Matei-o, confesso o crime, assumo o homicídio.
-
Seria importante para a investigação sabermos a razão de tal acto… - fez uma
pausa - … aceleraria a conclusão do mesmo.
-
Entedo!
-
Não me quer, então, contar o que se passou?
-
Este homem apareceu aqui e quando me preparava para lhe colocar a espuma para o
corte da barba, começou a ofender-me. Cortei-lhe a garganta com a navalha de
fazer a barba. – olhou a navalha, que se encontrava sobre a banca,
ensanguentada – Está ali, a arma do crime. – fez um movimento de cabeça na
direcção do artefacto.
Meia-hora
após a chegada ao local do crime, o Sargento Simões deu ordem de prisão ao
barbeiro Américo, poucos minutos após o surgimento da Policia Criminal, que
viera analisar a cena do crime e recolher indícios.
Chegado
ao posto e após ter sido dactilografada a declaração de culpa do barbeiro
Américo, foi-lhe entregue o documento para que o lese e assinasse. Assim o fez.
Após ler o escrito, esticou o braço direito e, pegando na caneta que se
encontrava sobre a mesa, firmou a declaração de culpa.
Pouco
mais de um mês após o homicídio, chegou ao Ministério Público o resultado da
autópsia. Confirmara-se a morte por degolamento da vítima, confirmava-se a
navalha da barba como objecto utilizado para desferir o corte fatal, no entanto
havia algo que não coincidia com o relatório policial; segundo o relatório da
Policia Criminal, o suspeito era dextro e na reconstituição do crime, ele
afirmara que segurara a vitima pelos cabelos com a mão esquerda e que havia
cortado a garganta num movimento da esquerda para a direita.
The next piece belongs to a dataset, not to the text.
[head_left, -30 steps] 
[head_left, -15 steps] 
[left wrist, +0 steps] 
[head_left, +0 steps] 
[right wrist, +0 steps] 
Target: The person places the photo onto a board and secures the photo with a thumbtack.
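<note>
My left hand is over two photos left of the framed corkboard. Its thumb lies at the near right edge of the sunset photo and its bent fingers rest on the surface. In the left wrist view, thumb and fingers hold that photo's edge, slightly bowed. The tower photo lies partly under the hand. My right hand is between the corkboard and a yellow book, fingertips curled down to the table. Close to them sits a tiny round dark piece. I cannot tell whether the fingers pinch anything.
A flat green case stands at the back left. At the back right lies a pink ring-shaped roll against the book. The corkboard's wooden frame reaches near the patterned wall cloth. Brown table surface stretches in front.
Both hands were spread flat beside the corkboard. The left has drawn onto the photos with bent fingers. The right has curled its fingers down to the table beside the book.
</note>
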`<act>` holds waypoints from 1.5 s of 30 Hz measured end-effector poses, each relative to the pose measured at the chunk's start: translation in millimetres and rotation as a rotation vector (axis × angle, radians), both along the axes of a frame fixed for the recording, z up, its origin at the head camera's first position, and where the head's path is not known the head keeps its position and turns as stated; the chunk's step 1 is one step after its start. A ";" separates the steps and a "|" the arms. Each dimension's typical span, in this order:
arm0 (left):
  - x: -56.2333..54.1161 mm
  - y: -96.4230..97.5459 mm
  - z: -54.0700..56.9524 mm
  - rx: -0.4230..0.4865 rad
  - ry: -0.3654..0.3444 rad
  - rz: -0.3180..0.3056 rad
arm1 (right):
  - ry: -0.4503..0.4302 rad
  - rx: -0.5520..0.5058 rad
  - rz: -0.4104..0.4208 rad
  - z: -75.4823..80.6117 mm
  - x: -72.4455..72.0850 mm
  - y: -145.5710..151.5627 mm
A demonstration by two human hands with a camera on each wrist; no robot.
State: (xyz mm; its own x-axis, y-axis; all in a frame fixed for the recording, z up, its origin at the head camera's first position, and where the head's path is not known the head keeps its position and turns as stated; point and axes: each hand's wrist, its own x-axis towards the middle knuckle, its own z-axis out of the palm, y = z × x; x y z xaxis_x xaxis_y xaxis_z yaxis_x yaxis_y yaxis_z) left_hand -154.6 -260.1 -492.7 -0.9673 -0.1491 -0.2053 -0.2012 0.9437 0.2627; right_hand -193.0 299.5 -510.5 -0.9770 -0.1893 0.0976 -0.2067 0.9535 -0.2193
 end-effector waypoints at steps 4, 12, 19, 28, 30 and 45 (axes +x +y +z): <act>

Já o relatório
pericial da autópsia indicava que o corte tinha sido executado da direita para
a esquerda. Ou seja, o assassino era canhoto.
Após
algumas diligências, o barbeiro Américo foi libertado. Devido a problemas de
saúde, foi sujeito a internamento hospitalar. Uma pneumonia acabara por
tirar-lhe a vida.
Não
tendo mais família que não o seu sobrinho, este tornara-se o único herdeiro de
todos os bens e poupanças de Américo. O rapaz, agora homem de 22 anos de idade,
fora chamado ao posto da Guarda para assinar um documento relativo à posse
administrativa do negócio da barbearia, o Sargento Simões apresentou o
documento sobre a mesa, assim como uma caneta. O herdeiro, sobrinho de Américo,
pegou a caneta com a mão esquerda e assinou o documento.